PROBLEM TO SOLVE: Word for word, set down the full listing below.
** STORED DATA follows **
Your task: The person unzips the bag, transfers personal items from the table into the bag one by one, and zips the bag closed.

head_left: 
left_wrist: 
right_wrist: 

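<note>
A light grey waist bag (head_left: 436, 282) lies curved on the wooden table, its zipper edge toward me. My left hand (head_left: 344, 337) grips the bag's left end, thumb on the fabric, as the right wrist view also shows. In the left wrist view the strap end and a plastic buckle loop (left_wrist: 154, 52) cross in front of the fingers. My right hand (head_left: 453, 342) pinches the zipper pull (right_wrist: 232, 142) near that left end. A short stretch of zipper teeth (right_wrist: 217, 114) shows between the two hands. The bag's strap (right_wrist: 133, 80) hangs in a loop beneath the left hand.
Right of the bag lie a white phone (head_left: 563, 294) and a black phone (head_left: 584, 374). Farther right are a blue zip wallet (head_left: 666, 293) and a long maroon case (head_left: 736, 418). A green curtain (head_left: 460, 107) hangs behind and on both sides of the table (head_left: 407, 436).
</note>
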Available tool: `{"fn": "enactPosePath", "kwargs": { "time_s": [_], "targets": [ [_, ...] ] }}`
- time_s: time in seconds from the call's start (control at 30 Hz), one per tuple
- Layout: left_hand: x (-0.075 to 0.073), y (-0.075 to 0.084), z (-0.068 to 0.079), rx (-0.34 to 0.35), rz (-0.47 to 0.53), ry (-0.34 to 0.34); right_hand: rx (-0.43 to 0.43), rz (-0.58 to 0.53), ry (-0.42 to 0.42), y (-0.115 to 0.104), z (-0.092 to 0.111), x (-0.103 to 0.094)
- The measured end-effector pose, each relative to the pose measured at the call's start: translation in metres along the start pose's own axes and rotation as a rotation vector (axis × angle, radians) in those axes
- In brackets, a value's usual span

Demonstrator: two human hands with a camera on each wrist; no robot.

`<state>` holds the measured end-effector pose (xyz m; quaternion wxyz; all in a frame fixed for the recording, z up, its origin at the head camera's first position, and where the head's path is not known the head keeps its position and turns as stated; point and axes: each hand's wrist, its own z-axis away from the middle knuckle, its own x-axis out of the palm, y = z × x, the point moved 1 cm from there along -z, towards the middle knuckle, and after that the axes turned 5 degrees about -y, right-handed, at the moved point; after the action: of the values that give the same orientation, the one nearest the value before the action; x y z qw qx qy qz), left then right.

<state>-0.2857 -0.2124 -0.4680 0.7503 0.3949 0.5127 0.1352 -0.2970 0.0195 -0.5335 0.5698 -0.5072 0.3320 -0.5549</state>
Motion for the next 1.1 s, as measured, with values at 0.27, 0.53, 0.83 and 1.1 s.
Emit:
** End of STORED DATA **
YOUR RESPONSE:
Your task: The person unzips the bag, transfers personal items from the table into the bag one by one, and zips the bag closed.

head_left: 
left_wrist: 
right_wrist: 

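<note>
A light grey waist bag (head_left: 436, 282) lies curved on the wooden table, its zipper edge toward me. My left hand (head_left: 344, 337) grips the bag's left end, thumb on the fabric, as the right wrist view also shows. In the left wrist view the strap end and a plastic buckle loop (left_wrist: 154, 52) cross in front of the fingers. My right hand (head_left: 453, 342) pinches the zipper pull (right_wrist: 232, 142) near that left end. A short stretch of zipper teeth (right_wrist: 217, 114) shows between the two hands. The bag's strap (right_wrist: 133, 80) hangs in a loop beneath the left hand.
Right of the bag lie a white phone (head_left: 563, 294) and a black phone (head_left: 584, 374). Farther right are a blue zip wallet (head_left: 666, 293) and a long maroon case (head_left: 736, 418). A green curtain (head_left: 460, 107) hangs behind and on both sides of the table (head_left: 407, 436).
</note>
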Available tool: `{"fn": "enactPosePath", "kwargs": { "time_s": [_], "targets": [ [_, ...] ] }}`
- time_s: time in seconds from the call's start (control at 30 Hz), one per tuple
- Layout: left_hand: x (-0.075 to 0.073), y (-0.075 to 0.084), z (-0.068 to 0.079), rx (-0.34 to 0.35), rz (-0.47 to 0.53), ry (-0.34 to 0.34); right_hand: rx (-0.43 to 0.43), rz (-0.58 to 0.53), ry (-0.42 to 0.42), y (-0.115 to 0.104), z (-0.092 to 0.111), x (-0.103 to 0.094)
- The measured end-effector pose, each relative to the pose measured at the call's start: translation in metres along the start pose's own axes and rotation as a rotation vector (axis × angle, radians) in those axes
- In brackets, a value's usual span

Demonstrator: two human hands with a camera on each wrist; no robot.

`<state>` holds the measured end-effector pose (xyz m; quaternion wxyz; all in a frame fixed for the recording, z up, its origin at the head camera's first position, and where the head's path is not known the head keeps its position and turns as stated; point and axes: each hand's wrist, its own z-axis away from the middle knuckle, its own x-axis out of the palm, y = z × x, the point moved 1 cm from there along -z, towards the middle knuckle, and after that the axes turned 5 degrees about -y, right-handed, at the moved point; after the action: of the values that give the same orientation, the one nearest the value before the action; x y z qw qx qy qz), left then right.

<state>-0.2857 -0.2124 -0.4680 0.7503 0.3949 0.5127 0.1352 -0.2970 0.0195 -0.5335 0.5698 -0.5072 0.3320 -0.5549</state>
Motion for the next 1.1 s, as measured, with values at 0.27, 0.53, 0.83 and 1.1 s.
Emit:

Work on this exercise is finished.